## Activity
All lines holding the word "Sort" are to be copied from the records beneath.

[Saved entries]
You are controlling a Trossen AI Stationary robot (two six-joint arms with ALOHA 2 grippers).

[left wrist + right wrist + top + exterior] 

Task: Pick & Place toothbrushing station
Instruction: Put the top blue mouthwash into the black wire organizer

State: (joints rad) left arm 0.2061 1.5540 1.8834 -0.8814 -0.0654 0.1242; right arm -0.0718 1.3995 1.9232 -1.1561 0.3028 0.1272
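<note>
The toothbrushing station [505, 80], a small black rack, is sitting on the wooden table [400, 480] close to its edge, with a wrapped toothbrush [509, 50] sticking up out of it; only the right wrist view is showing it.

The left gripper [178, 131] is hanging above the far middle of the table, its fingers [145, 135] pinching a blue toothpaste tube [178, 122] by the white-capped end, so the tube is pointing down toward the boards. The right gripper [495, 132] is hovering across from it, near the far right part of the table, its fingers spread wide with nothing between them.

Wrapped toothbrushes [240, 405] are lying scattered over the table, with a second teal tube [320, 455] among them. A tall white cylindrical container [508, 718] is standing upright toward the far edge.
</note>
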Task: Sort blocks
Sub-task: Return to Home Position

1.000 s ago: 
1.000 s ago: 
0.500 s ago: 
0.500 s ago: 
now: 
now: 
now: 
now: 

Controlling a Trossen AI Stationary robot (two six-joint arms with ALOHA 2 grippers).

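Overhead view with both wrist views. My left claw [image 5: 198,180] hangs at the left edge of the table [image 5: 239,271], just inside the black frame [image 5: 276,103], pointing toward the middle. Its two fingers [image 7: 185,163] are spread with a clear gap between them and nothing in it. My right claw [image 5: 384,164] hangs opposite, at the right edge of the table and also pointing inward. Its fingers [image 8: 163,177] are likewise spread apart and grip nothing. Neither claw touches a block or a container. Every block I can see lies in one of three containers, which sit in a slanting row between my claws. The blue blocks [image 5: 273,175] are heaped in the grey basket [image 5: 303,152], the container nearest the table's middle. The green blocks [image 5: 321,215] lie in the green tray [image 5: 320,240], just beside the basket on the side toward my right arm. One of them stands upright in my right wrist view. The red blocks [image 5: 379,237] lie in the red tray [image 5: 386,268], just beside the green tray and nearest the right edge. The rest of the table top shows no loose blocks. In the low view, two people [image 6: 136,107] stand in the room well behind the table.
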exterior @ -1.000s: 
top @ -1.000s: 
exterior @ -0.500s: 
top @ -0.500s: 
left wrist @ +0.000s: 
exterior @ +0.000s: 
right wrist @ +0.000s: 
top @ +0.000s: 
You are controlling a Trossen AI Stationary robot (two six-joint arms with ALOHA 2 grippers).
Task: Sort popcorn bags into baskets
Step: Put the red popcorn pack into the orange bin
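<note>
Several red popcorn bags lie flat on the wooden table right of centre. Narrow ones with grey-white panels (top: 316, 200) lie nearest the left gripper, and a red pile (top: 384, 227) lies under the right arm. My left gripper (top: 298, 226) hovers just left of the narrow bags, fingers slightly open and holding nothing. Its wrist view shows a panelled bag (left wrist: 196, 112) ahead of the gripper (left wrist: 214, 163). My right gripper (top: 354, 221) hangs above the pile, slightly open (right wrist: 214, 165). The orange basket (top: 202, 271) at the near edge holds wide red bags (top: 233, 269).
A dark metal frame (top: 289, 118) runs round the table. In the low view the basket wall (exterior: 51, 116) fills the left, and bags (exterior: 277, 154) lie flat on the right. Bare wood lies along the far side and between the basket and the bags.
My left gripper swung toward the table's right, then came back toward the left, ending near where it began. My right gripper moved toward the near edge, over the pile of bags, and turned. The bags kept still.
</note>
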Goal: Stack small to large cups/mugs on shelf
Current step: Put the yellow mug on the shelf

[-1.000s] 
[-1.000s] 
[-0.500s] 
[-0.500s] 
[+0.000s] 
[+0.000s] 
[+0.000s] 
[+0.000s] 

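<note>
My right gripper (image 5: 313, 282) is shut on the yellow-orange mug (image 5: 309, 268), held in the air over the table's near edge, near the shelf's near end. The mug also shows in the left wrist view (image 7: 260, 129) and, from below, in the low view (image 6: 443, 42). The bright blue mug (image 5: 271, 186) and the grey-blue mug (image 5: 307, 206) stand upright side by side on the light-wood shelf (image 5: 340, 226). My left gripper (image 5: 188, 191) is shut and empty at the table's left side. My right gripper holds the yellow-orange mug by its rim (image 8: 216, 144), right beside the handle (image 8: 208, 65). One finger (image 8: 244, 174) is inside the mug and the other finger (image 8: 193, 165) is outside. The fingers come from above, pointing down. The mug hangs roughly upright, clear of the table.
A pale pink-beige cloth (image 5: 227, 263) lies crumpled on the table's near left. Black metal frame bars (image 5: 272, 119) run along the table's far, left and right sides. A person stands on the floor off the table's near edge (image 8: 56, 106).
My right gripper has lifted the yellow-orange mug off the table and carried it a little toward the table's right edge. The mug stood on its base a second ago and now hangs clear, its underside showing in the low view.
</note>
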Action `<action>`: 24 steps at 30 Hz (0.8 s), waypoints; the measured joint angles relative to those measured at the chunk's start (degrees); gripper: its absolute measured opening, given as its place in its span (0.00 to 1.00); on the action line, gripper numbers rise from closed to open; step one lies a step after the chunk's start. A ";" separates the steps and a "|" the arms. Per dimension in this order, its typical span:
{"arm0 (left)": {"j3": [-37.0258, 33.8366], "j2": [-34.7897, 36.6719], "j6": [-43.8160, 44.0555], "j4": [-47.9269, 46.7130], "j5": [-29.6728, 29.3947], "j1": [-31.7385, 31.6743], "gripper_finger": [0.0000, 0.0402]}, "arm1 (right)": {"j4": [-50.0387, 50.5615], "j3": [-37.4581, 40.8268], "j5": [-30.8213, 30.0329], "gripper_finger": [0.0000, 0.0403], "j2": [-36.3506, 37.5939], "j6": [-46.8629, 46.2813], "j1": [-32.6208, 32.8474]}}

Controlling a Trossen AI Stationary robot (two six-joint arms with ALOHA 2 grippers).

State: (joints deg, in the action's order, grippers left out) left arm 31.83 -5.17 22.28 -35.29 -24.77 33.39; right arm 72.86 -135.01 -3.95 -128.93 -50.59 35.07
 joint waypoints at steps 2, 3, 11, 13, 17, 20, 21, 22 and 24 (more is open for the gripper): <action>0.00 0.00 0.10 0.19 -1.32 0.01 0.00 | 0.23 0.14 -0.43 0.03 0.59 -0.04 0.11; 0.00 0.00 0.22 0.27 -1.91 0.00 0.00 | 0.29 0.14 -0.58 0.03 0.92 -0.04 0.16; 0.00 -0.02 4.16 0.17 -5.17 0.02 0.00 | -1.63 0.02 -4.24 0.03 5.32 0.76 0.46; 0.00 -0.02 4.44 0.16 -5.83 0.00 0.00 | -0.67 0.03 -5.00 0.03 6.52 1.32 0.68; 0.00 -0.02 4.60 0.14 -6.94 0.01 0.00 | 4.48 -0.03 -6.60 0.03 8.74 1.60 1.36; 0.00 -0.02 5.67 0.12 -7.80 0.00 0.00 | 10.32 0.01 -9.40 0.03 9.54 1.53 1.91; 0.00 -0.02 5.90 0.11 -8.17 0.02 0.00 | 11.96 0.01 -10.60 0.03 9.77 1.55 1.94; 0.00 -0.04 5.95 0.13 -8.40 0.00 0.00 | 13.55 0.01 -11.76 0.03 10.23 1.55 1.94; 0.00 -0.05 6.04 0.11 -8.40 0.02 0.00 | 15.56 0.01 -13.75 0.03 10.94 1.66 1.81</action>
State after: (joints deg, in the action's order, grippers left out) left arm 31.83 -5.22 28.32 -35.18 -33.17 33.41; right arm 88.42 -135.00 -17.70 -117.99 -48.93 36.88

## Completed exercise
Task: Sort blocks
Task: Sort popcorn bags into baskets

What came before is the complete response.